**ABOUT THIS EXERCISE**
Transcribe the listing exactly, skipping every picture.

═════ RECORDED DATA ═════

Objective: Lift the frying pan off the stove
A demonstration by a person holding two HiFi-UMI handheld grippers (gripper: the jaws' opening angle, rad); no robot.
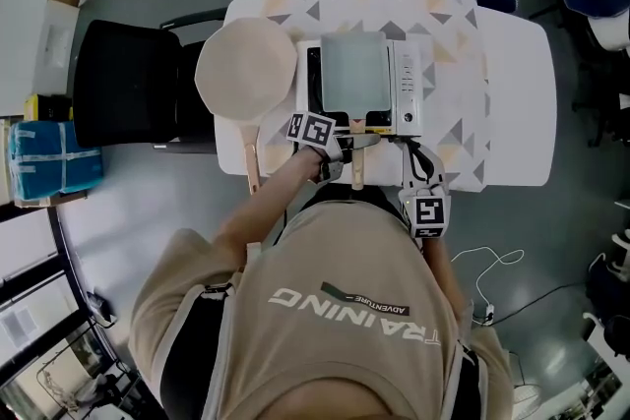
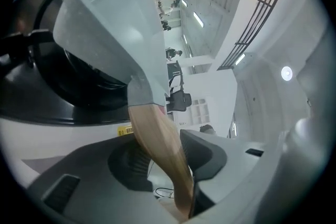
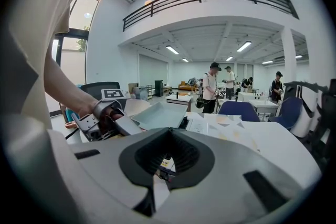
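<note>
- While the left tongs (image 2: 181,157) clamp the handle (image 2: 156,136) of the frying pan (image 1: 354,69), the right tongs (image 3: 167,164) are closed, empty.
- A round pan (image 1: 246,69) lies just left of the stove (image 1: 407,84).

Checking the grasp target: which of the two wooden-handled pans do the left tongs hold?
The square grey frying pan over the stove; the left tongs are shut on its wooden handle. The round beige pan lies beside the stove.

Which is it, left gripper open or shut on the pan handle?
Shut: the left gripper has both jaws pressed against the wooden handle of the frying pan, one on each side.
</note>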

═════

**RESULT BELOW**
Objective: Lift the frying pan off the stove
A demonstration by a person holding two HiFi-UMI handheld grippers (gripper: the jaws' opening angle, rad); no robot.
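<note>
- While the left tongs (image 2: 181,157) clamp the handle (image 2: 156,136) of the frying pan (image 1: 354,69), the right tongs (image 3: 167,164) are closed, empty.
- A round pan (image 1: 246,69) lies just left of the stove (image 1: 407,84).

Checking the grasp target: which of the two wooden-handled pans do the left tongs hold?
The square grey frying pan over the stove; the left tongs are shut on its wooden handle. The round beige pan lies beside the stove.

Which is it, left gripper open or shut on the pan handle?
Shut: the left gripper has both jaws pressed against the wooden handle of the frying pan, one on each side.
</note>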

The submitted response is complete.